= Try it =
Below is a listing; write it out exactly and drop any images from it.

= Data below =

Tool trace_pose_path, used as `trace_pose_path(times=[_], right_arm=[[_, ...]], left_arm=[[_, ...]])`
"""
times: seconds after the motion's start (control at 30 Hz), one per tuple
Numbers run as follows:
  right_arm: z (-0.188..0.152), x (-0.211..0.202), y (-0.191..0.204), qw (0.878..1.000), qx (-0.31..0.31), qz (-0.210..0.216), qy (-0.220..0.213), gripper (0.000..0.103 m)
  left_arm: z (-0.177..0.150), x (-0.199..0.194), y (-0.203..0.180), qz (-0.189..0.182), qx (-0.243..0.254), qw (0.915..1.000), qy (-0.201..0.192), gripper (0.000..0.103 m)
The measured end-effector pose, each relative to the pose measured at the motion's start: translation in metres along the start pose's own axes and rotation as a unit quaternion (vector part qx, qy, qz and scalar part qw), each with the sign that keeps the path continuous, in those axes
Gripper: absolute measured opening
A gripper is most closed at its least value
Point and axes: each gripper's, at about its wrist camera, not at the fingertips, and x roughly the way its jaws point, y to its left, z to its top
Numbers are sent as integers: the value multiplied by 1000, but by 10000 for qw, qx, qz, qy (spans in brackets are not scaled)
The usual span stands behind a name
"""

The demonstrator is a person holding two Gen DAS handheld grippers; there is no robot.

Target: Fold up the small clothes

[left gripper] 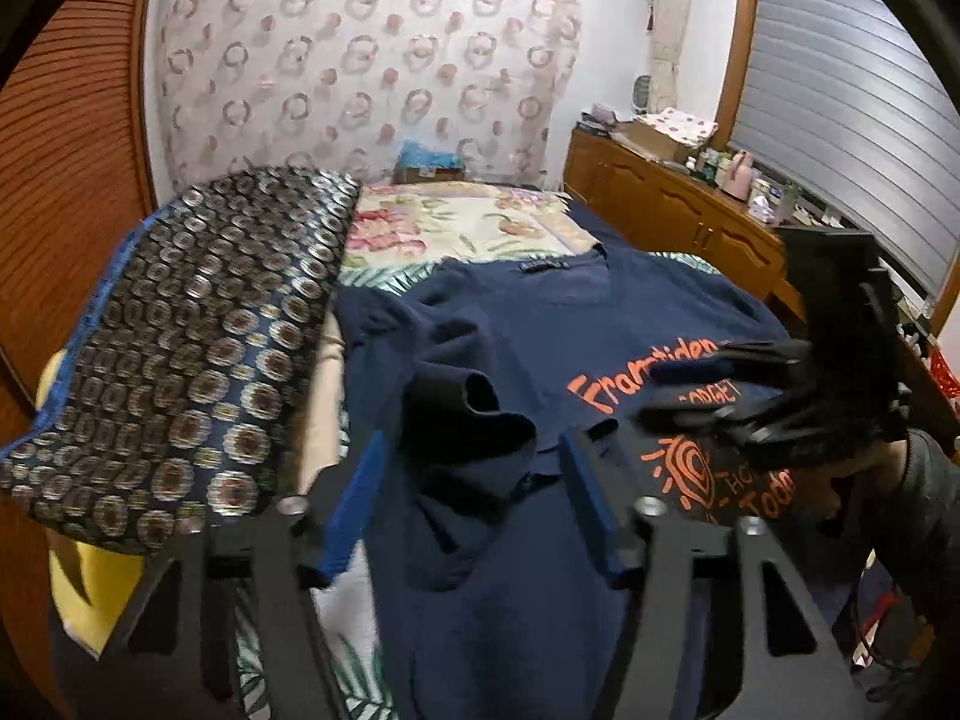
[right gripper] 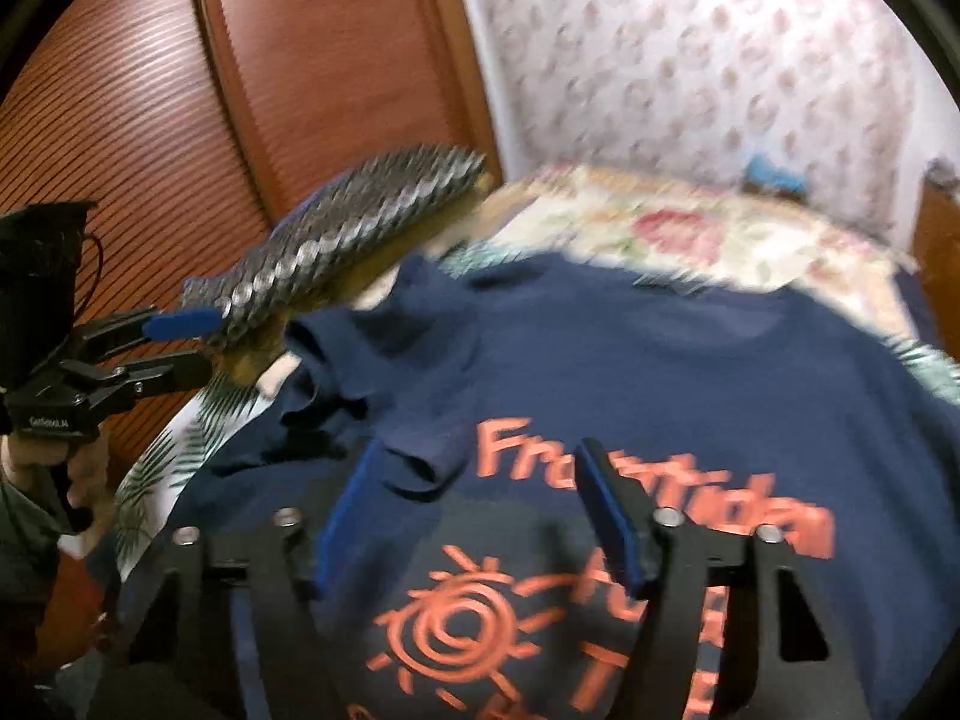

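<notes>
The navy shirt [left gripper: 540, 324] is spread print-up on the bed [left gripper: 456, 222] for folding; its crumpled sleeve [left gripper: 474, 420] is framed by the released left gripper [left gripper: 474, 480], while the right gripper [right gripper: 480, 498] is poised empty above the print.

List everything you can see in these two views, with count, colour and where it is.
T-shirt: one, navy with orange print, spread on the bed, one sleeve folded inward.
Patterned cushion: one, dark with silver circles, left of the shirt.
Floral bedding: one, cream and pink, beyond the collar.
Wooden cabinet: one, brown, cluttered top, along the window.
Left gripper: blue pads, jaws open over the folded sleeve.
Right gripper: blue pads, jaws open above the print.
</notes>
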Motion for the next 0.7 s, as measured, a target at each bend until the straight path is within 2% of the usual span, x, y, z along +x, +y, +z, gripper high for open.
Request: trace_pose_path(times=[0.13, 0.17, 0.2, 0.23, 0.27, 0.3, 0.43, 0.53, 0.6, 0.63, 0.7], right_arm=[[2, 37, 10, 9985, -302, 66, 445, 51], [3, 45, 10, 9979, -377, 7, 518, 39], [4, 52, 11, 9972, -474, -85, 572, 21], [8, 55, 11, 9969, -530, -137, 559, 11], [10, 55, 9, 9969, -546, -101, 549, 5], [14, 52, 8, 9973, -553, -49, 478, 3], [32, 16, -10, 9988, -372, -263, -195, 2], [37, -1, -40, 9927, 61, -1101, -490, 4], [34, 2, -53, 9854, 152, -1653, -366, 32], [30, 4, -56, 9841, 202, -1735, -332, 34], [21, 8, -57, 9868, 357, -1550, -311, 34]], left_arm=[[-8, 4, 6, -45, -96, 9999, 44, 54], [-9, 4, 7, -49, -127, 9999, 34, 54], [-10, 3, 8, -34, -162, 9999, 29, 54], [-12, 1, 9, -29, -193, 9998, 25, 54], [-14, 0, 10, -37, -207, 9998, 26, 54], [-15, -1, 11, -39, -225, 9997, 30, 54], [-22, -3, 11, -104, -304, 9995, 66, 54], [-24, 2, 6, -163, -293, 9994, 125, 54], [-27, 6, 2, -145, -229, 9995, 158, 54], [-29, 8, -1, -97, -179, 9996, 199, 54], [-32, 11, -2, -65, -135, 9996, 239, 54]])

= Answer below =
Tool trace_pose_path, used as `trace_pose_path(times=[_], right_arm=[[_, ...]], left_arm=[[_, ...]])`
"""
times: seconds after the motion's start (control at 30 Hz), one per tuple
Numbers run as follows:
  right_arm: z (-0.188..0.152), x (-0.211..0.202), y (-0.191..0.204), qw (0.878..1.000), qx (-0.31..0.31), qz (-0.210..0.216), qy (-0.220..0.213), gripper (0.000..0.103 m)
  left_arm: z (-0.177..0.150), x (-0.199..0.194), y (-0.203..0.180), qz (-0.189..0.182), qx (-0.243..0.254), qw (0.915..1.000), qy (-0.201..0.192), gripper (0.000..0.103 m)
The measured end-effector pose, each relative to the pose measured at the motion's start: translation in metres along the start pose's own axes and rotation as a unit quaternion (vector part qx, qy, qz and scalar part qw), each with the sign that keeps the path continuous, in those axes
Gripper: absolute measured opening
A gripper is most closed at its least value
Point and axes: each gripper's, at about its wrist camera, not at the fingertips, and x roughly the way its jaws point, y to its left, z to its top
Numbers are sent as integers: the value multiplied by 1000, but by 10000 for qw, qx, qz, qy (spans in brackets are not scaled)
The usual span stands behind a name
"""

The demonstrator is a person holding two Gen DAS handheld grippers; there is no robot.

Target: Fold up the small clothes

[left gripper] 
[right gripper] 

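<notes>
The navy shirt [left gripper: 540, 324] is spread print-up on the bed [left gripper: 456, 222] for folding; its crumpled sleeve [left gripper: 474, 420] is framed by the released left gripper [left gripper: 474, 480], while the right gripper [right gripper: 480, 498] is poised empty above the print.

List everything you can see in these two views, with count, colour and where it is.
T-shirt: one, navy with orange print, spread on the bed, one sleeve folded inward.
Patterned cushion: one, dark with silver circles, left of the shirt.
Floral bedding: one, cream and pink, beyond the collar.
Wooden cabinet: one, brown, cluttered top, along the window.
Left gripper: blue pads, jaws open over the folded sleeve.
Right gripper: blue pads, jaws open above the print.
</notes>
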Motion for the next 0.7 s, as measured, a target at each bend until the straight path is within 2% of the usual span, x, y, z along +x, +y, +z, gripper high for open.
Request: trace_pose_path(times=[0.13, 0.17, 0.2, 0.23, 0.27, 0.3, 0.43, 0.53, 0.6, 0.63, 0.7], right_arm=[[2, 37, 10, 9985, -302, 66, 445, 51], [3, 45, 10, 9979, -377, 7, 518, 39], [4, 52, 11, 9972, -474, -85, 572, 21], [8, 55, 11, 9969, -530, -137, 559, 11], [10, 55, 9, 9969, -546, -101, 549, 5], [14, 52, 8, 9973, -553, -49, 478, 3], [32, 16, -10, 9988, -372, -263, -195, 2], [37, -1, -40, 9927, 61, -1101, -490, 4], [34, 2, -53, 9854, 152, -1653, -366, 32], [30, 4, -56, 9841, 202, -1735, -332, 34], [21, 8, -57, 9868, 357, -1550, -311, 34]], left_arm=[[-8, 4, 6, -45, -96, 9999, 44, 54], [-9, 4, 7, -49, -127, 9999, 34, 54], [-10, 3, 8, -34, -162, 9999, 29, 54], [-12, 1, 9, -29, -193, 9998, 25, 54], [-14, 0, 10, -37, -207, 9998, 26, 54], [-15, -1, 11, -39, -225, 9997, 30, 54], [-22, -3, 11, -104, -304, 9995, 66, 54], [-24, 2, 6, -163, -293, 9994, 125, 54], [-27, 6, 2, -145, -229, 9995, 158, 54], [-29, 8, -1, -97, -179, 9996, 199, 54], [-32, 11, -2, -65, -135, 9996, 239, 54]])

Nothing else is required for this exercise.